The HTTP proxy accepts requests from clients, analyzes them, and acts accordingly. If a remote resource needs to be retrieved (for example, not from the cache), the HTTP proxy establishes a connection to a remote server and acts as a client for that remote server. The resource is downloaded and passed to the client.
If the HTTPS protocol is used to access remote resources, the HTTP proxy validates the X.509 certificate provided by the remote server.
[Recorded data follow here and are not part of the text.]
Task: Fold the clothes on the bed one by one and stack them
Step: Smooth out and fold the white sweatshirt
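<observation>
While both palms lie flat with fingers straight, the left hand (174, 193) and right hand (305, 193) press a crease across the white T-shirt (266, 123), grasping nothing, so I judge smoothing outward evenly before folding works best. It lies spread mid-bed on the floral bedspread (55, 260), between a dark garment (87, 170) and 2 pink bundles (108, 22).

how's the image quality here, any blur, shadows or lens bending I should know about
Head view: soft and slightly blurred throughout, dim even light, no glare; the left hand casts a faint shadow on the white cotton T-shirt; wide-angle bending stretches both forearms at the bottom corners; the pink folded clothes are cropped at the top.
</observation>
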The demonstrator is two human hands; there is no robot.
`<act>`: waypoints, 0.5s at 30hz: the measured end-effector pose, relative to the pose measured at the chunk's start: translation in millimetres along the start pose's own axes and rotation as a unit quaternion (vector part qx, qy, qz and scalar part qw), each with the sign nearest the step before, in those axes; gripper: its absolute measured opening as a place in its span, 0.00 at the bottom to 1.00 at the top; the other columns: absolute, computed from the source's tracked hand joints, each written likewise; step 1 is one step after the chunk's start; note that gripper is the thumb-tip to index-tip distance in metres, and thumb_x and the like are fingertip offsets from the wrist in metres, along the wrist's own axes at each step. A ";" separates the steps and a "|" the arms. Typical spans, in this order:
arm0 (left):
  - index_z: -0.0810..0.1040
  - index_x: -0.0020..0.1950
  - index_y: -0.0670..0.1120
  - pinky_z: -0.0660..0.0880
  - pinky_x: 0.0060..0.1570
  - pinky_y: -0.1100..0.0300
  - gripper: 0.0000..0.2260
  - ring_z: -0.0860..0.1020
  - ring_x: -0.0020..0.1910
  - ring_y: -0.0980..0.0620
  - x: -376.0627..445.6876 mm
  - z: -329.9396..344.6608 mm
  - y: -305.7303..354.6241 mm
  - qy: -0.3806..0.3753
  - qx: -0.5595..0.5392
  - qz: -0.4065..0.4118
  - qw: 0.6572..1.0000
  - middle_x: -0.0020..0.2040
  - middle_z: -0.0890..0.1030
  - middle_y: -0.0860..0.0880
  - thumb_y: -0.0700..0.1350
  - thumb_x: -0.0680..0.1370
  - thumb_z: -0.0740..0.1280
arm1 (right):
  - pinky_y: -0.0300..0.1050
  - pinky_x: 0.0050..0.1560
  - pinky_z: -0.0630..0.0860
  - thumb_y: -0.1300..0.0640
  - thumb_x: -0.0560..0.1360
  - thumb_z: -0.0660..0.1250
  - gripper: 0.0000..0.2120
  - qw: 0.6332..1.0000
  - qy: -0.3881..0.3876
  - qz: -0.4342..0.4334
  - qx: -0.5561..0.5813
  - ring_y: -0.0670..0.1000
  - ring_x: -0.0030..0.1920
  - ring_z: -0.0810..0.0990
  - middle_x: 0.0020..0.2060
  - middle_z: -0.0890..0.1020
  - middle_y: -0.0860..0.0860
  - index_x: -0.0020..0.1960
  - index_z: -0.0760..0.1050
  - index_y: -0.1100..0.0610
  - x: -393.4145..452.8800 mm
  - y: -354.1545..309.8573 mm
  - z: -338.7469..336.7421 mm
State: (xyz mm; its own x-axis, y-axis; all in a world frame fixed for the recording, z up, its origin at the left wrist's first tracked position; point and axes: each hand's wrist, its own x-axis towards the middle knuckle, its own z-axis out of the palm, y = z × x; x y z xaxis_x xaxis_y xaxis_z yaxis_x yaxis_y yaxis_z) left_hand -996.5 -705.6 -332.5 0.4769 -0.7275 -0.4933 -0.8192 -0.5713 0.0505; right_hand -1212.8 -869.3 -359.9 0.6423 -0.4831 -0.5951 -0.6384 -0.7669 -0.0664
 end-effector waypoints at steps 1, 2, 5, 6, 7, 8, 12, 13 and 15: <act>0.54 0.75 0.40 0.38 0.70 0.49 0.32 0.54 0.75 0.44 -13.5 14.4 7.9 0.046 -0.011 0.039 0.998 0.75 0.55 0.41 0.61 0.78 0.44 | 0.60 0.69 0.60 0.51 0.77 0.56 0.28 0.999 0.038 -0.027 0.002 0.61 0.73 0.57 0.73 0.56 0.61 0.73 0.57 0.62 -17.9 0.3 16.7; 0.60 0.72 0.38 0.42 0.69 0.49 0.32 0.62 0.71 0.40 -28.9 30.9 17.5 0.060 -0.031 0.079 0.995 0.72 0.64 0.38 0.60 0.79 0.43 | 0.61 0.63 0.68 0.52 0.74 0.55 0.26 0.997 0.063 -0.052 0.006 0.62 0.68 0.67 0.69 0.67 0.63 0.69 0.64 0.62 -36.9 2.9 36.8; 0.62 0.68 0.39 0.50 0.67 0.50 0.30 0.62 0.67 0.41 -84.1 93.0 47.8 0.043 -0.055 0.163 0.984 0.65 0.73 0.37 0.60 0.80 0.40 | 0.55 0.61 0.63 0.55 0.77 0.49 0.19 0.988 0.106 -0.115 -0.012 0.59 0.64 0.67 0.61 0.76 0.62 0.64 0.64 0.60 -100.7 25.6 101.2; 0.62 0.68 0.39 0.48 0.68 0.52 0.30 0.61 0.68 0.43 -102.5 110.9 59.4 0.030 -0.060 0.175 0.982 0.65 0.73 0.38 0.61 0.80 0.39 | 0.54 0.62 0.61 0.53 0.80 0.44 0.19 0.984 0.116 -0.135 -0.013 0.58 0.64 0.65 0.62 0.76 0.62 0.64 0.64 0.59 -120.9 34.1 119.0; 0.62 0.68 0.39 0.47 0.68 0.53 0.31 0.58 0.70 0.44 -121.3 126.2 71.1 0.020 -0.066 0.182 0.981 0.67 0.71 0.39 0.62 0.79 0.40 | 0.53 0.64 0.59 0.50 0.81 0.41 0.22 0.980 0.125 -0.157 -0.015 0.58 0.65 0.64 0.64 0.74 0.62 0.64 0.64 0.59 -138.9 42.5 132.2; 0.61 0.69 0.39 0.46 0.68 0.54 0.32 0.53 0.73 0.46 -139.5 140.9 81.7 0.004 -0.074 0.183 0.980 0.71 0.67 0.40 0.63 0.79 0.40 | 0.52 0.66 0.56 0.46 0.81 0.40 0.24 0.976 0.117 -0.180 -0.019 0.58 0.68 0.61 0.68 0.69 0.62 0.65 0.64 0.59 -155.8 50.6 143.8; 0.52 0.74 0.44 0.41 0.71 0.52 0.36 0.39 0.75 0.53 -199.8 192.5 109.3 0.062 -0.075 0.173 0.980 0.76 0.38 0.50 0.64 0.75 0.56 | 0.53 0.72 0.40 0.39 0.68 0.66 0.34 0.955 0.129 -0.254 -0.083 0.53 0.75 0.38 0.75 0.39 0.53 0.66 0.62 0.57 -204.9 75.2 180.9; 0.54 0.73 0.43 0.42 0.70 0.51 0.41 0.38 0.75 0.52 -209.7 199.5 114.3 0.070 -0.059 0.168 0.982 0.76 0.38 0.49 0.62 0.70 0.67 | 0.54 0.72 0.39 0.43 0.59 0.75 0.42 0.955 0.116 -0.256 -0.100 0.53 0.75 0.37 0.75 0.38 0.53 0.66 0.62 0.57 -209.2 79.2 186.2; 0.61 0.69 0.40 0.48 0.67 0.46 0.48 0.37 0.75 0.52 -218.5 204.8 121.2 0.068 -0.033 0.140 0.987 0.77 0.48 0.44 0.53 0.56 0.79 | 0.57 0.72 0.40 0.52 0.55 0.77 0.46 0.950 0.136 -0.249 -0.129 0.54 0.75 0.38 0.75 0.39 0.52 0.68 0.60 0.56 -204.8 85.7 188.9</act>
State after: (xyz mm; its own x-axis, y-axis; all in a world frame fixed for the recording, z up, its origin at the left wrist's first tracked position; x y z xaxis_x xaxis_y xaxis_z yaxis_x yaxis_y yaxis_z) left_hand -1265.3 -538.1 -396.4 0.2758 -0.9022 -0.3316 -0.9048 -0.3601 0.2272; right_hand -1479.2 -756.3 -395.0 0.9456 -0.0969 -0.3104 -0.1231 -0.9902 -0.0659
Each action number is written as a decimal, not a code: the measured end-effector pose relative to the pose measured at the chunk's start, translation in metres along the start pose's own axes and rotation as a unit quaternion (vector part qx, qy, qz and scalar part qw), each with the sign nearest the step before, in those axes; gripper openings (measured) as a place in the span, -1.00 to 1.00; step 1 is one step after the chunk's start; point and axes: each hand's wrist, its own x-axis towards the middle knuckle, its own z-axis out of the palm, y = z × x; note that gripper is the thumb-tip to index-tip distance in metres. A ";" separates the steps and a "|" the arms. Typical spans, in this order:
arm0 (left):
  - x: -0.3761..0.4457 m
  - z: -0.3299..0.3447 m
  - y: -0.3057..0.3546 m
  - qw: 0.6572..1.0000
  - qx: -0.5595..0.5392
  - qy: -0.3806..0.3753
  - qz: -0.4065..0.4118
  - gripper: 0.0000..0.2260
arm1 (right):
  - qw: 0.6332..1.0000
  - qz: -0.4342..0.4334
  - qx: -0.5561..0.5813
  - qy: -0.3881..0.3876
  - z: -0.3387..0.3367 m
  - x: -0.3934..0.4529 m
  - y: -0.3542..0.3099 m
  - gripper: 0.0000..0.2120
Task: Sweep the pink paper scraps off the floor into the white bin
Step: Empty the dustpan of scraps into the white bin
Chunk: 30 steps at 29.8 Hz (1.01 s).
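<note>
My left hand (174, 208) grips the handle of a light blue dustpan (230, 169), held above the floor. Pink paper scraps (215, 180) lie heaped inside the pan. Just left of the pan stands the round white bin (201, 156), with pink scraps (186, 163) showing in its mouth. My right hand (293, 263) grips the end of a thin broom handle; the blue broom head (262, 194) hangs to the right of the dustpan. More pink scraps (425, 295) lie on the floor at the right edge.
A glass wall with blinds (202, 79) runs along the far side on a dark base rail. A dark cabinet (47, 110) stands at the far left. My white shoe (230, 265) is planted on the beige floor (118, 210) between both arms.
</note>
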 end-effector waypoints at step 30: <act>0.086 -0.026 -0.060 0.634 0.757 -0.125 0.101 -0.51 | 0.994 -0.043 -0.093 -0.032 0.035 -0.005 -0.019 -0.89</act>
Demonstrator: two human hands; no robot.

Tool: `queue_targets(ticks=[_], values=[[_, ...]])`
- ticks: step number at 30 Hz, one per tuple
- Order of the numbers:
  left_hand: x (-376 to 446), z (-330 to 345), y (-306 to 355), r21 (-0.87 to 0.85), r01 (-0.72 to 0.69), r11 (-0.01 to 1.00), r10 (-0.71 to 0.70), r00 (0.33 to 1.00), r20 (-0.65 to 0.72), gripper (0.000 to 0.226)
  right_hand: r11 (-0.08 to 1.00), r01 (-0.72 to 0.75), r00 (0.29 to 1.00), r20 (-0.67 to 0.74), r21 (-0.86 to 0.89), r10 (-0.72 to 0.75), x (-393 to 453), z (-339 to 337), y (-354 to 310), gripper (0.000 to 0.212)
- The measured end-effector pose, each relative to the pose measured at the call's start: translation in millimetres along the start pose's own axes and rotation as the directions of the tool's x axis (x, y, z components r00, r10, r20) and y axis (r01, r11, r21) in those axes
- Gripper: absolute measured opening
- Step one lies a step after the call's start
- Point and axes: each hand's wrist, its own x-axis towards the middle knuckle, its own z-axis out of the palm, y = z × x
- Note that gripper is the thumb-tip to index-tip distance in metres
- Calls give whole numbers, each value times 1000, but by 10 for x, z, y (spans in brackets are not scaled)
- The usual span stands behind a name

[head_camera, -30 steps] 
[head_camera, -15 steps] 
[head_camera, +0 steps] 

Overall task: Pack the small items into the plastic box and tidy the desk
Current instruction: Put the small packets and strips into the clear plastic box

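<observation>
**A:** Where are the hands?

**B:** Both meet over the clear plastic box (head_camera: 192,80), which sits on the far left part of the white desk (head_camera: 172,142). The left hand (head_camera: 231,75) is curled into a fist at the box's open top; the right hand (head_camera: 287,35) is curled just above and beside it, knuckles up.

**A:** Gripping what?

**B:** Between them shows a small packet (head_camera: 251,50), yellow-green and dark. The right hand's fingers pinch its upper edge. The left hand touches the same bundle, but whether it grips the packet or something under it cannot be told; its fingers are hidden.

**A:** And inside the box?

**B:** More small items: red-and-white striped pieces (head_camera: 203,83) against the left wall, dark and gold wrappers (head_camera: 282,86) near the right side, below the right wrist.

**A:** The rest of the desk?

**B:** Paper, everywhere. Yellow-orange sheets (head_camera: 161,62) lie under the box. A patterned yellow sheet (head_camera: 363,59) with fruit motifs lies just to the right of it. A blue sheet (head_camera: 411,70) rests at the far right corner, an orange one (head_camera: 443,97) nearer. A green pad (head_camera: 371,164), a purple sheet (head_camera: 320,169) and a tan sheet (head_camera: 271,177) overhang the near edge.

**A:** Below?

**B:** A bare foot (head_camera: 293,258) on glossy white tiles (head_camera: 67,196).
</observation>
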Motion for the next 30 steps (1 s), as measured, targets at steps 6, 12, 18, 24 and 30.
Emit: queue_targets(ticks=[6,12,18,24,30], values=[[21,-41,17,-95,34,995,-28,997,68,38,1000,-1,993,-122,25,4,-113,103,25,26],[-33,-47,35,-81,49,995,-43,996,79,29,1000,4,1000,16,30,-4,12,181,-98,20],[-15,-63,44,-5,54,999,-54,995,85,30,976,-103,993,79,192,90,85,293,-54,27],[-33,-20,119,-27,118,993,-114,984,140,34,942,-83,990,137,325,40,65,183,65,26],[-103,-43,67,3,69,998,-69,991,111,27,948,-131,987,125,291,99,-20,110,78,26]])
End-to-end security cannot be achieved using this HTTP connection alone. Security can be ensured by pre-securing resources, but even if both the client and the proxy use HTTPS, the proxy can access raw data that is not protected by HTTPS. In addition, unprotected data may remain in the proxy's cache if the proxy uses caching.
2. The HTTPS proxy
The HTTPS proxy is a repeater that receives a special HTTP request (CONNECT verb) and establishes an opaque tunnel to the target server (not even necessarily an HTTPS server).
The client then sends an SSL/TLS request to the server, and they continue with the SSL handshake, followed by HTTPS (if required).
The whole HTTP, HTTPS, proxy thing can get a little messy. You can connect to an HTTP proxy using HTTPS. In this case, the communication between the client and the proxy is encrypted.